Henrik Ibsen has said, being a poet means being able to see. Jacobsen sees the secret connection between things. There is a sense of great depth in the intervening associations in his poems. Much like a fine composer, he incorporates silence into his works, lending a wonderful feeling of space to his poems. Most of his poems have a deep meditative quality, the sort of feeling that a Zen poem evokes.
The first two poems that I have posted below, “Sunflower” and “Just Delicate Needles”, illustrate the radiant and visionary quality of his poetry. He says the “seeds of fire” in us must have been broadcast by some sower and these seeds will stay in the loam. There is a spiritual aura in this poem.
Sunflower
What sower walked over earth,
which hands sowed
our inward seeds of fire?
They went out from his fists like rainbow curves
to frozen earth, young loam, hot sand,
they will sleep there
greedily, and drink up our lives
and explode it into pieces
for the sake of a sunflower that you haven’t seen
or a thistle head or a chrysanthemum.
Let the young rain of tears come.
Let the calm hands of grief come.
It’s not as evil as you think.
(Translated by Robert Bly)
I wrote a mail to the distinguished translator Roger Greenwald whether the poem ‘Sunflower’ can be taken as a metaphor of the dormant seeds in us that explodes one day as a creative force and the poet is consoling us that the agony of producing that fruit of labor is not all that bad.

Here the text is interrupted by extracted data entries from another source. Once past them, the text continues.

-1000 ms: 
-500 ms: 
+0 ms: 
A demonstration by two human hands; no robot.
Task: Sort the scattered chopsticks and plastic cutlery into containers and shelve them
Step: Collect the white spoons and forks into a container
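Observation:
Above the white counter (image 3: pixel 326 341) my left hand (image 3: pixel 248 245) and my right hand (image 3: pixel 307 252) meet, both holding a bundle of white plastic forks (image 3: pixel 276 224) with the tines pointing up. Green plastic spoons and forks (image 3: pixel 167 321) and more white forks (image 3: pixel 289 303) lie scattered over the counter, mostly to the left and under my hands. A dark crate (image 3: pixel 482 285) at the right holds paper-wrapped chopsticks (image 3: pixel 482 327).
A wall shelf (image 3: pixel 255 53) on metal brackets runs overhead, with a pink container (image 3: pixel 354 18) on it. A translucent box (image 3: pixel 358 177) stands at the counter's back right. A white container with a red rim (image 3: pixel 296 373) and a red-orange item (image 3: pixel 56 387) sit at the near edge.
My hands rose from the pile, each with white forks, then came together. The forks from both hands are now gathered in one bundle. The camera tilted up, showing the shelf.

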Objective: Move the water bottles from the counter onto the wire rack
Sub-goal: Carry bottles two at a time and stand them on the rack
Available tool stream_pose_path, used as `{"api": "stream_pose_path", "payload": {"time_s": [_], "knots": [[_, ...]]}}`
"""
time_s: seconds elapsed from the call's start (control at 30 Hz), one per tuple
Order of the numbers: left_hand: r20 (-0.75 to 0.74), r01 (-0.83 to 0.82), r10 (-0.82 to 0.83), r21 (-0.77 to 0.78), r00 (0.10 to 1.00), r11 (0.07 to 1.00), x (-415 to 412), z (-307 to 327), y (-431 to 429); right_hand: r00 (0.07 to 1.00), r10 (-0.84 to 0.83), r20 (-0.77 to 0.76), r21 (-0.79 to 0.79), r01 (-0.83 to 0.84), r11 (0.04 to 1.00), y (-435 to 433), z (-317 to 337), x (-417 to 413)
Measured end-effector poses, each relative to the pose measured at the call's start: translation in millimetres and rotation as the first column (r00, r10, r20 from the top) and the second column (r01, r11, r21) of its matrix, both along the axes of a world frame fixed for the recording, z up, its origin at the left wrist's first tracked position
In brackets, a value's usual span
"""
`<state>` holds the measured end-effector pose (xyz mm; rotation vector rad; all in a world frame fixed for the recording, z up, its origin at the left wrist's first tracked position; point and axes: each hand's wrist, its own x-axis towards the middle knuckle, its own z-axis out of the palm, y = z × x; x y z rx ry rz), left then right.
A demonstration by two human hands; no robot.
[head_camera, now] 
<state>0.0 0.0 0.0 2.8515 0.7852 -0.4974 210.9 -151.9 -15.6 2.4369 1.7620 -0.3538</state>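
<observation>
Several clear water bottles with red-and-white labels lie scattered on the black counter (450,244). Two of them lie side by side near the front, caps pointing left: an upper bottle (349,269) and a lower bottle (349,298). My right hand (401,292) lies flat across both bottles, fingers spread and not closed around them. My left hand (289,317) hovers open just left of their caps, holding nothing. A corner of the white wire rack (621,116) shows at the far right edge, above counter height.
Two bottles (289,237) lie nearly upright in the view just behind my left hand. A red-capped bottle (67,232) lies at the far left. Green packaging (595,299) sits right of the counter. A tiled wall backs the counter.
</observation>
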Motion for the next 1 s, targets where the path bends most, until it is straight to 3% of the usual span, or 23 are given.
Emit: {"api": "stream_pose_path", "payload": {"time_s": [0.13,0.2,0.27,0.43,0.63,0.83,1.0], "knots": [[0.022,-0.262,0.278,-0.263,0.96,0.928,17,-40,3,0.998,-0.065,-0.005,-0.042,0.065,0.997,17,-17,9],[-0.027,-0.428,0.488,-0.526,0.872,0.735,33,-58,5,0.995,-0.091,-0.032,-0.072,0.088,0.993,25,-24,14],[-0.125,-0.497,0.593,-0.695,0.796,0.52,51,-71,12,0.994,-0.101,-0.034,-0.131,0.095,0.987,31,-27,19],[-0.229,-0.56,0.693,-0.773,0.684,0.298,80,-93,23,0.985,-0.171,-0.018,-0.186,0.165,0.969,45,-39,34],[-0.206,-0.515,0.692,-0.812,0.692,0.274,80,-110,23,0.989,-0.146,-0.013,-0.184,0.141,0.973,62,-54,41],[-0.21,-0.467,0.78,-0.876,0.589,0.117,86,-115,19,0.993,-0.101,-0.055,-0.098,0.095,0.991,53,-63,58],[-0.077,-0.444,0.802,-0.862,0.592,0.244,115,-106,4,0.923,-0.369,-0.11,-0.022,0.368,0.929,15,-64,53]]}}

His answer is given below:
“Like many short poems, this poem seems unusually rich, this one seems to me to have an oracular quality about it. That is, it is an utterance that can support many interpretations.
I think your interpretation is certainly supported by the poem. I also think one could take the images even more generally. There are forces and impulses within us that we may not know about, that may remain dormant a long while and then come to life, that may seem to serve purposes of their own rather than our carefully laid plans. And what emerges from them may indeed be beautiful — or prickly (the thistle) — or both.
Certainly I think the ending implies that it isn’t so bad that everything in our lives isn’t under our control. Perhaps “agony” is too strong a word. We can bear some tears and some sorrow, the poem seems to say. The opening stanza of the poem, the question, can be taken as a genuine question or a rhetorical one. I think it points to a religious belief: at least that there is some force at work that is larger than us. And this may be why the end of the poem can say that we can bear to suffer some tears and sorrow. In other words, the poet may find some consolation in the thought of that larger force, and may find some humility (or even acceptance, equanimity) in the face of it.”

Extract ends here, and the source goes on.